Il suo cellulare vibrò
– “Ops, devo rispondere, sì pronto” – disse emozionato, allontanandosi di poco
da Farrell, che arricciò il naso, incuriosito dal suo atteggiamento
adolescenziale, ma simpatico.
Con Kitsch aveva
raggiunto un ottimo livello di confidenza ed a Jared non sembrava più dare
fastidio il sentirlo nominare, quando il marito gli faceva la cronaca della
giornata sul set.
“Ok … non importa,
avevo ordinato delle cose da Barny, ma faremo domani o quando vuoi … Certo, se
ha la febbre, povera cucciola … Anch’io … Stasera ci possiamo sentire? … Ok …

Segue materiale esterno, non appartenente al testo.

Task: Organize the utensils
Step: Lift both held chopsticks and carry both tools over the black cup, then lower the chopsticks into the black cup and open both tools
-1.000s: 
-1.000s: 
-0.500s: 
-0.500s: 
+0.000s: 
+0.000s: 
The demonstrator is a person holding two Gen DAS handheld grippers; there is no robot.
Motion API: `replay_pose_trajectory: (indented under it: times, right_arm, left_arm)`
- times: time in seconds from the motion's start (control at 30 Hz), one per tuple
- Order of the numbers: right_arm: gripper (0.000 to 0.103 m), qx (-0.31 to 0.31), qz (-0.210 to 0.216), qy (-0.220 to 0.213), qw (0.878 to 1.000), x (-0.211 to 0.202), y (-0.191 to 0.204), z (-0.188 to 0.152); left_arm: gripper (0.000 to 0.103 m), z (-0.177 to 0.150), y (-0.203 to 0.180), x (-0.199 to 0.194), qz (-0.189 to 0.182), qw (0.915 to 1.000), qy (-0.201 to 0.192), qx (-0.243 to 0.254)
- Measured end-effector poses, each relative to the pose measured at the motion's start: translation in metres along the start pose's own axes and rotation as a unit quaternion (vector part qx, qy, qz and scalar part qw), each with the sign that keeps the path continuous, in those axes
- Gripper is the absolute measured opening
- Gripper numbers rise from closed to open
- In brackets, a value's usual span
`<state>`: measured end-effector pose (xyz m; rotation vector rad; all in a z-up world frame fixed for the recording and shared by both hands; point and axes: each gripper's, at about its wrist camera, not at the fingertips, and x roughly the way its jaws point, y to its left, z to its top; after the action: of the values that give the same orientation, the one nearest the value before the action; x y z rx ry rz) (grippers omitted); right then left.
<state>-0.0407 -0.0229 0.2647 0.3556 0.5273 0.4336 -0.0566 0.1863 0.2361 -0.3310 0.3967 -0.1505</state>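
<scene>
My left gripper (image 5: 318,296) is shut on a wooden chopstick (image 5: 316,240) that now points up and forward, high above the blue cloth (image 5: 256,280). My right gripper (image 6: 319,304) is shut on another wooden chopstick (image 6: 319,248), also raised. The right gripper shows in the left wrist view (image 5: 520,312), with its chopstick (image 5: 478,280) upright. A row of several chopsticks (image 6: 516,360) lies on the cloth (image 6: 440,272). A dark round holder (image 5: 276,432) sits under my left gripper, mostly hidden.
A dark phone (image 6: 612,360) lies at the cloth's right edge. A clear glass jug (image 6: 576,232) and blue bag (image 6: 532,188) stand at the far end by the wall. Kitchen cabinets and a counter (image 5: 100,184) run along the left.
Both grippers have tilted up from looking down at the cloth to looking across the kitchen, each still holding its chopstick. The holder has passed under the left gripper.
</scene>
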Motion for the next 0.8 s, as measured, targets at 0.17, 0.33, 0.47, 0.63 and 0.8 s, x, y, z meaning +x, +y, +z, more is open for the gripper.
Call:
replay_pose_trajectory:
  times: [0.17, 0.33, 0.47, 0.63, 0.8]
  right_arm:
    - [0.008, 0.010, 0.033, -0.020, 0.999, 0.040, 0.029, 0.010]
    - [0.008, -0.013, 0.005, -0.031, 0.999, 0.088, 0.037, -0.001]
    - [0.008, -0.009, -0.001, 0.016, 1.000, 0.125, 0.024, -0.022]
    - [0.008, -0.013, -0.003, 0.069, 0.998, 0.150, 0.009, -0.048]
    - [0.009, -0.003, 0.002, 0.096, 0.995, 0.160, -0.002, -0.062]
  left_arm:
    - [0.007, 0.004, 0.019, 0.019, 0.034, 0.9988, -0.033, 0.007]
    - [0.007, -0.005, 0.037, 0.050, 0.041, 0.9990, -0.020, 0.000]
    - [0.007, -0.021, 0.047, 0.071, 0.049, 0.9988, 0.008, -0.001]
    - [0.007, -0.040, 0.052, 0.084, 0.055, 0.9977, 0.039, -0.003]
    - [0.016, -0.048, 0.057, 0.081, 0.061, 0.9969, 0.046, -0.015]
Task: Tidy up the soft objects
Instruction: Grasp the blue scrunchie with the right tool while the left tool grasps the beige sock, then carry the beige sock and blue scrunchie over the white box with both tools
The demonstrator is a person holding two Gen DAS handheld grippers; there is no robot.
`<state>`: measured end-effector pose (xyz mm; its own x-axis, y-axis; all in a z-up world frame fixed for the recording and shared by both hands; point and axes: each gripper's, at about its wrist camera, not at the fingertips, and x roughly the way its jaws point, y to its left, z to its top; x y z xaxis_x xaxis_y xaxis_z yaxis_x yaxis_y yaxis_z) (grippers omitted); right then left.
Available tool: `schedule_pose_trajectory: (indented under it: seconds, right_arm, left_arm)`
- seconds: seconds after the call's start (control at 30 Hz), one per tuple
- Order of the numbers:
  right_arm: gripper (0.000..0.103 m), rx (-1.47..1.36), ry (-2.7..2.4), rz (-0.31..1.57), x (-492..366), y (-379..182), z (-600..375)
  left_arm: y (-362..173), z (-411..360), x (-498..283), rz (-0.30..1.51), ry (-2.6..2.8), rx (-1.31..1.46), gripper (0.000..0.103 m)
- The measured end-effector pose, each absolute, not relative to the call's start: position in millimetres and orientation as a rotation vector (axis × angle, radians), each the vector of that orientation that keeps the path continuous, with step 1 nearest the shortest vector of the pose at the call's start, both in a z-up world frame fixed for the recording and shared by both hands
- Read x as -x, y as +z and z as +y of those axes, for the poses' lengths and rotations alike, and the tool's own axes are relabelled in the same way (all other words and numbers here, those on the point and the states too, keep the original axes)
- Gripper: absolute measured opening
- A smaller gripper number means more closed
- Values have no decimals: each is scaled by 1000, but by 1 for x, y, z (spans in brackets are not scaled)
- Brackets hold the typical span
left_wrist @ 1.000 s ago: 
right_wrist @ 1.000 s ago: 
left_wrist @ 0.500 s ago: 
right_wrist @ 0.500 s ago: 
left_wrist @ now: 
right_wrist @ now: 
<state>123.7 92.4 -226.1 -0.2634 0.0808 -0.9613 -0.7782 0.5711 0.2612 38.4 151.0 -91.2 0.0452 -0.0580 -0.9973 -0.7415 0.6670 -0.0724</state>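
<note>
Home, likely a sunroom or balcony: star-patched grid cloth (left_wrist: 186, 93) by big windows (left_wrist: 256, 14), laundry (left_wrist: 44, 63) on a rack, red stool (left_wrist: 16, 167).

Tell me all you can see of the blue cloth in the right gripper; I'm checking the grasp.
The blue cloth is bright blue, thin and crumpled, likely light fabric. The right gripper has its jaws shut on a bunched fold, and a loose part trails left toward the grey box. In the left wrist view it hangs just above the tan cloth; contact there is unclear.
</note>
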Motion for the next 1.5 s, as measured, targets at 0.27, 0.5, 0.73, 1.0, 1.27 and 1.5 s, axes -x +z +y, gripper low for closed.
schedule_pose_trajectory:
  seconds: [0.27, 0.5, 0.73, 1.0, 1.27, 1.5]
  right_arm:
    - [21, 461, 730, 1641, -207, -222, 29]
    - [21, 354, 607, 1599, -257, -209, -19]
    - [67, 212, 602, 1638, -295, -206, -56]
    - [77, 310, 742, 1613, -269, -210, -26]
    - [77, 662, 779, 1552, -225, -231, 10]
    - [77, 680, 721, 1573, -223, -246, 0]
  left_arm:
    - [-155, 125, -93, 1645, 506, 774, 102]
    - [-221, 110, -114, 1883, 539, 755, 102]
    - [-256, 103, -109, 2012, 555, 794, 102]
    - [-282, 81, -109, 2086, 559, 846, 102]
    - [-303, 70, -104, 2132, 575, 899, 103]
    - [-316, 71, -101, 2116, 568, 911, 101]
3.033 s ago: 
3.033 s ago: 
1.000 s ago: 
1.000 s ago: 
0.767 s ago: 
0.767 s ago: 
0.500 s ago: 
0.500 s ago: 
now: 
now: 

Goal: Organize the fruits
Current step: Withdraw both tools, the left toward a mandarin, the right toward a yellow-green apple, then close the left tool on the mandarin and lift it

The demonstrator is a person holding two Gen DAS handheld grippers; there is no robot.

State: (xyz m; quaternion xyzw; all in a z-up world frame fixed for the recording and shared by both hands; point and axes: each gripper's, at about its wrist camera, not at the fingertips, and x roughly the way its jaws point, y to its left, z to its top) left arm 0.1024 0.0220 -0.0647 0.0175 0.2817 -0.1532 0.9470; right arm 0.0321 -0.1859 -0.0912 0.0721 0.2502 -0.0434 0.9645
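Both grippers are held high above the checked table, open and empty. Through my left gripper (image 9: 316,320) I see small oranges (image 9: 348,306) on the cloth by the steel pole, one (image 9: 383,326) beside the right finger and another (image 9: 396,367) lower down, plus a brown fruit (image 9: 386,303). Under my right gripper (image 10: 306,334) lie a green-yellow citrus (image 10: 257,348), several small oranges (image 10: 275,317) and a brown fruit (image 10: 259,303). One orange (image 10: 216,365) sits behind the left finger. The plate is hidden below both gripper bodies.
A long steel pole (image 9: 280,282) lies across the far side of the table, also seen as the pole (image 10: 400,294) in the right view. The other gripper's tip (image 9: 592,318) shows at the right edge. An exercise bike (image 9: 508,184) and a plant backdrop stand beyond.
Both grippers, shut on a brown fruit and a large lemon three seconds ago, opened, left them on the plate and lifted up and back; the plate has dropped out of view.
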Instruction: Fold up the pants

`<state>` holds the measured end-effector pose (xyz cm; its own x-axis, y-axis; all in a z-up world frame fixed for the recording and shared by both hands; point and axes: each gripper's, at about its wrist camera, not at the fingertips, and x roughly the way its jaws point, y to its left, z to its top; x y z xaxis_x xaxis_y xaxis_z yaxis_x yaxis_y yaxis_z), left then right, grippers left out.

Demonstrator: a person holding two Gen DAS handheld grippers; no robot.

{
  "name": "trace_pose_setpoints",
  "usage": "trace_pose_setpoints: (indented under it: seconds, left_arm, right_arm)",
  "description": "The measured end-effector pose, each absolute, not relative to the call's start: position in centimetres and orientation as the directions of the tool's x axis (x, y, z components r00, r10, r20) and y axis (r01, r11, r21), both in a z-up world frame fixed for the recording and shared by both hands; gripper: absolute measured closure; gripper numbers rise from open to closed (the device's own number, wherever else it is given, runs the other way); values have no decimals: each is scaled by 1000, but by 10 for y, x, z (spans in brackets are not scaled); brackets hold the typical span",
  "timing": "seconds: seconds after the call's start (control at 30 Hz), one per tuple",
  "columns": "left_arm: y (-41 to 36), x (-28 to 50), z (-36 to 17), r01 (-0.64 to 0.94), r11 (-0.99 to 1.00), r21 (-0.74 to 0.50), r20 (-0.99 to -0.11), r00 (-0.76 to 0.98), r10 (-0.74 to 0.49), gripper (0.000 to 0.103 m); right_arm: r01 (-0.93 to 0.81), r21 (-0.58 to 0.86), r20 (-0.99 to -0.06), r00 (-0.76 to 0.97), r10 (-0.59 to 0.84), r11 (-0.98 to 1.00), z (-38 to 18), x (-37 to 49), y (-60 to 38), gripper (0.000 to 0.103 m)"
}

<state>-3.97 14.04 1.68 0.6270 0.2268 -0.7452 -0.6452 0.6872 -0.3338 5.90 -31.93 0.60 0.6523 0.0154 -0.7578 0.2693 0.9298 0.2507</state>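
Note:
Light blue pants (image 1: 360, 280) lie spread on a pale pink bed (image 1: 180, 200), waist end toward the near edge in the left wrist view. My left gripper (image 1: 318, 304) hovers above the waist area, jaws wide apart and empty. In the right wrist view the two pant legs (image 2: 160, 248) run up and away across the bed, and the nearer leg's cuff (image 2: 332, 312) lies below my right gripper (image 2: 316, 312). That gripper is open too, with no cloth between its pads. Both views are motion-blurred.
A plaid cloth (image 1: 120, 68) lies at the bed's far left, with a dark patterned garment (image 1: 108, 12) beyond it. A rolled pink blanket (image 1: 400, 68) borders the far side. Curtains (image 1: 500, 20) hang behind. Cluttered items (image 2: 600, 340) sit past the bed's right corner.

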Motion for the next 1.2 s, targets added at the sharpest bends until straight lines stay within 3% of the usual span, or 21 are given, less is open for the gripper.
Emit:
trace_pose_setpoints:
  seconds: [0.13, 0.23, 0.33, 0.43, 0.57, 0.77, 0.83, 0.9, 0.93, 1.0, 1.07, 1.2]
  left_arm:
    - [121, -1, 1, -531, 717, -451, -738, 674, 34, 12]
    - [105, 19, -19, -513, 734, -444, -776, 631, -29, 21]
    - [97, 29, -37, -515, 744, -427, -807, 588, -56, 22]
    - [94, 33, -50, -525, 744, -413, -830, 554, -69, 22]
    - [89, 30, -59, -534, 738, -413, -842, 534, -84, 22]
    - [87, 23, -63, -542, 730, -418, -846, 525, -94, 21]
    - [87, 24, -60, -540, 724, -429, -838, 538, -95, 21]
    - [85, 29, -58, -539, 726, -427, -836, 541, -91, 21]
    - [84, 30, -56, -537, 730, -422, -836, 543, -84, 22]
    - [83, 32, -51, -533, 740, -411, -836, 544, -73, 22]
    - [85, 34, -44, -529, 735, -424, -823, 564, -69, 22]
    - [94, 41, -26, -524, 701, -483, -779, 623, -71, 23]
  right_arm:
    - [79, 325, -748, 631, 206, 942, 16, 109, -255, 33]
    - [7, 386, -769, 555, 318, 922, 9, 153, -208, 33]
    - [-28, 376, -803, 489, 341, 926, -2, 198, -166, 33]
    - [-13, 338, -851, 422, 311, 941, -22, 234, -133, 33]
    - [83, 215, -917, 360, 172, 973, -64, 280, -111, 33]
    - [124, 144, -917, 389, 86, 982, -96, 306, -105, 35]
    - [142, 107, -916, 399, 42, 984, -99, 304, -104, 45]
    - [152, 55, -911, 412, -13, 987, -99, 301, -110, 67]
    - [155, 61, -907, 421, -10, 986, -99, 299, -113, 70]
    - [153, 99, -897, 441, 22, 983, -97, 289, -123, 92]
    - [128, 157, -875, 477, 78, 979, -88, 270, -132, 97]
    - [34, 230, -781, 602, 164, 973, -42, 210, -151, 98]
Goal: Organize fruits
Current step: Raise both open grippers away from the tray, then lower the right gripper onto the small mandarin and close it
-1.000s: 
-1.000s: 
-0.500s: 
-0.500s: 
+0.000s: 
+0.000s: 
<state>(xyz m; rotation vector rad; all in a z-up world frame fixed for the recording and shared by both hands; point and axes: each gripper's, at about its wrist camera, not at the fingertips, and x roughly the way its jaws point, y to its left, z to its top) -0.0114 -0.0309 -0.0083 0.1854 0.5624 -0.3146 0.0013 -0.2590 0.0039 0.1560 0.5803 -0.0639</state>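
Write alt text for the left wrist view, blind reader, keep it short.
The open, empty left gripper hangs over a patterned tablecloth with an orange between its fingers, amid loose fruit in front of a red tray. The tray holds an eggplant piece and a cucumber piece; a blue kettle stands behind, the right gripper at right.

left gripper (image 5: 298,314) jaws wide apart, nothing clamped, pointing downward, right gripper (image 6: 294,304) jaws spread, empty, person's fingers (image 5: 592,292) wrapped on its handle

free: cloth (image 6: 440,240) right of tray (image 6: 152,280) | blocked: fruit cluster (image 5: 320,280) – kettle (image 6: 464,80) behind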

Hai ragione, sì scusami” – sorrise forzato, provando ad ingoiare la delusione –
“… Certo, sì, va bene a colazione, ci troviamo lì, grazie” – e riattaccò.
Colin inspirò greve,
andandogli vicino – “Non dovresti”
“Cosa?” – Taylor ebbe
un sussulto.
“Dirgli grazie, dopo
che ti ha scaricato per stasera, con una scusa banale”
“Non è così, la sua
bambina si è ammalata” – lo difese convinto.
“Quindi è sposato,
giusto?”
“Ma che centra, Colin?”
“Saranno dei bei
casini, spero ne valga la pena”
“Senti chi parla, tu
che avevi donne e figli, con Jared che stava da cani ad aspettarti!”
Farrell annuì, senza
scomporsi – “Per questo ti sto avvisando, non certo per offenderti o denigrare
la persona che ami”
Kitsch si morse le
labbra sottili, un po’ infantile – “Si vede così tanto …?”
“Accidenti sì” – Colin
rise affabile.
“Stiamo così bene
insieme … E’ Geffen, comunque”
“Glam?!?”
“Ma no Richard!!”
Erano persino comici,
in quello scambio di battute, e non certo da copione.
“Ah meno male” – e
dicendolo, Farrell si tamponò il sudore, in una gag ormai irrefrenabile.
“Ti ringrazio per i
consigli, per me contano”
“Quando vuoi, io ci
sono, Taylor, anche se non ho un curriculum a cinque stelle”
“Sbagli, sai Colin? Tu
sei una brava persona, una delle migliori, che io conosca in questa giungla”
Farrell ammiccò
guascone – “Sì, me la cavicchio …” – rise – “… Ci stanno chiamando, dai
torniamo di là, ancora una mezz’ora e poi tutti a casa!”
Senza spiegarselo,
erano scivolati tra il divano ed il tavolino, sul tappeto, facendo cadere
persino delle suppellettili, per la foga e l’urgenza di appartenersi,
rimandando la fine di quell’incontro.
Geffen gli aveva
infilato i palmi sotto il pullover, strappandoglielo quasi, come il resto di
quegli indumenti strausati.
Jared conservava in
ogni abitudine, il marchio della povertà, conosciuta durante l’infanzia ed
oltre.
Al contrario di Glam,
perfetto in ogni particolare, griffato dalla testa ai piedi, anche quando
usciva a fare una passeggiata sulla spiaggia di Palm Springs, un sarto
personale da quando aveva sei anni, un vecchio conoscente del padre.
Un futuro imperatore,
che si contendeva il più bello del reame, con un re spavaldo e fiero, quale si
era da sempre dimostrato Farrell, anch’egli nato tra gli agi di un’ottima
famiglia dublinese, ma altrettanto trasandato ed affezionato a vestiti e scarpe
logore, forse per pigrizia, forse per qualche consiglio ricevuto dai nonni,
molto parsimoniosi e lungimiranti.
Leto talvolta pensava a
come sarebbe stata la propria esistenza, se non li avesse conosciuti: nessuno
dei due.
Se avesse addirittura
scelto di avere una moglie paravento, qualche pargolo da lei, una carriera meno
discontinua, un bel quadretto, difeso da uno staff ben pagato, come accadeva
per numerosi artisti, di sua conoscenza.
Lui non sarebbe mai
stato felice così.
Eppure, non lo era
neppure ora, ad essere onesti.
E l’onestà, sembrava
essere volata via, da un pezzo.
Come
i suoi sogni.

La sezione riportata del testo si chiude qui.